親父は私と千石貴文を結婚させたかったわけじゃない。久瀬翼とお前をくっつけて、私に朱理を諦めさせたかった。
そこまでしてでも、私を『矯正』したかったんだろう。
小日向は娘の仇を討つために、親父の計画の実行者になった。
そこまでしてでも、千石を殺したかったんだろう。
私には全く意味が分からないし分かりたくもないが、これが二人なりの愛の形なんだろ。二人とも、娘を愛していたんだろうから」
雪乃はあらゆる感情が抜け落ちた、絶対零度の瞳で父親を見下ろしている。
怒りや憎悪さえ残らないほど、はるか昔に燃え尽きてしまったのか。
「雪ちゃん」
「話はおしまいだ。私は消える。二度とお前の前には姿を現さないと約束する」
「待ってよ。まだ私、何も言ってない」
朱理は震える声で引き留めた。
雪乃は痛みをこらえる表情で目を細めている。
「何?」
言葉では何を言っても陳腐になりそうだったので、朱理はがむしゃらに鞄を手探りし、タロットカードを一枚引いて、雪乃の手に押しつけた。
【世界】のカードだった。
中央に描かれた紗をまとう美しい女性と、彼女を守るように四隅に配置された精霊たち。
――運命の円環が閉じ、世界は完結を迎える。
「……永遠に手に入らんなんて、決めつけんといて」
押し殺した声が言った。
「雪ちゃんは完璧やと思ってた。
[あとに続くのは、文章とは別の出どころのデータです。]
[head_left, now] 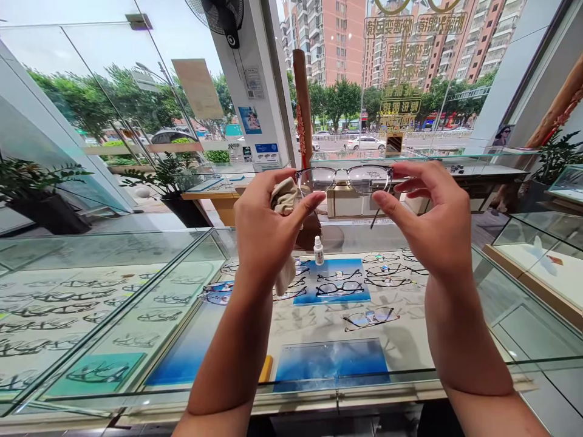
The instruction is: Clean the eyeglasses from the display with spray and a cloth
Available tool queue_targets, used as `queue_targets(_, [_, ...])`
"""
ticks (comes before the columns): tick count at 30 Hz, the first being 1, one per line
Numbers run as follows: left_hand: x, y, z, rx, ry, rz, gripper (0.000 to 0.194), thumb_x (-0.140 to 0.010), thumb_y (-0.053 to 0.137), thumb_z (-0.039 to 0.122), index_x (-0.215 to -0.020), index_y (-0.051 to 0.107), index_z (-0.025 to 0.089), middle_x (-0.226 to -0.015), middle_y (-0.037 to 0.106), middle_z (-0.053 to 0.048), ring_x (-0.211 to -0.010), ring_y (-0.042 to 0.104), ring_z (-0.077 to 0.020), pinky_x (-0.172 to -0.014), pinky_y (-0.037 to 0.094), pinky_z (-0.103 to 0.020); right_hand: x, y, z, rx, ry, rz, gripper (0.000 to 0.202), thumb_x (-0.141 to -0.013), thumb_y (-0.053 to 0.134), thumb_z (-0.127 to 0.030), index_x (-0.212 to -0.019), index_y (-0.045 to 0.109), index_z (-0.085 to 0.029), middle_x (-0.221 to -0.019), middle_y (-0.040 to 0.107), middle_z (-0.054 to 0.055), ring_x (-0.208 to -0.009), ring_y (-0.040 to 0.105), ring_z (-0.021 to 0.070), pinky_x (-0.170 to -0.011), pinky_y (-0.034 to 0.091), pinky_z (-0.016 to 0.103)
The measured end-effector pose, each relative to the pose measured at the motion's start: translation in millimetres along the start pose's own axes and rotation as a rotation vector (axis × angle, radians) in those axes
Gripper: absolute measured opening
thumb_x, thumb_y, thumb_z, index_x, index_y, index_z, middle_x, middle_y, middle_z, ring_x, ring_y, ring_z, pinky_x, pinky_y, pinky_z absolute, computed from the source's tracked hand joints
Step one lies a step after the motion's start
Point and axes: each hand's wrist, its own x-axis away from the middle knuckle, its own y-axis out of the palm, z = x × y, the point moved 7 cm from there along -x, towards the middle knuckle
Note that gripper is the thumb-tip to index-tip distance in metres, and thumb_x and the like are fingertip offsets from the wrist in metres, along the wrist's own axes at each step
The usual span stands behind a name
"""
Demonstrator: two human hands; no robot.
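Note:
A pair of eyeglasses (342, 177) with a dark upper rim is held up level in front of the window, between both hands. My left hand (273, 221) pinches its left end and also keeps a crumpled beige cloth (285, 197) in the palm, part of it hanging below the wrist. My right hand (430, 212) grips the right end with thumb and fingers. One temple arm points down beside the right thumb. Beyond and below the glasses, a small white bottle (319, 251) stands upright on the glass counter.
The glass display counter (319, 388) holds rows of eyeglasses and blue panels (334, 361). More cases stand at left and right. Potted plants (52, 194), a wooden post (302, 109) and a wall fan (218, 18) are farther back, before large windows.

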Motion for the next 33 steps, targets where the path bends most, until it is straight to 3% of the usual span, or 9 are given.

綺麗で頭がよくて、お金持ちで、何でもできて。ずっとうらやましかった」
【世界】の中央で微笑む、完璧な女性。
それこそまさに、朱理の思う雪乃の姿だった。
「でも、そうじゃなかった。私と同じように悩んだり苦しんだりする、普通の女の子なんやって分かった」
雪乃は手の中のタロットカードと、目を赤くした朱理の顔を交互に見比べた。
「私、考えてみるから。これからどうしたらいいんか、自分がどういう気持ちなんか。
今はまだはっきり分からんけど、ちゃんと考えるから。雪ちゃんの気持ち、真剣に受け止めたいねん」
風間敏男と小日向英輔が、ここまで卑劣な手を使い、なりふり構わず犯罪に巻き込んでまで雪乃と自分の仲を裂こうとしたのなら。
だったら、歪められていない純粋な思いを受け取ることが、自分にできる唯一の意趣返しではないだろうか。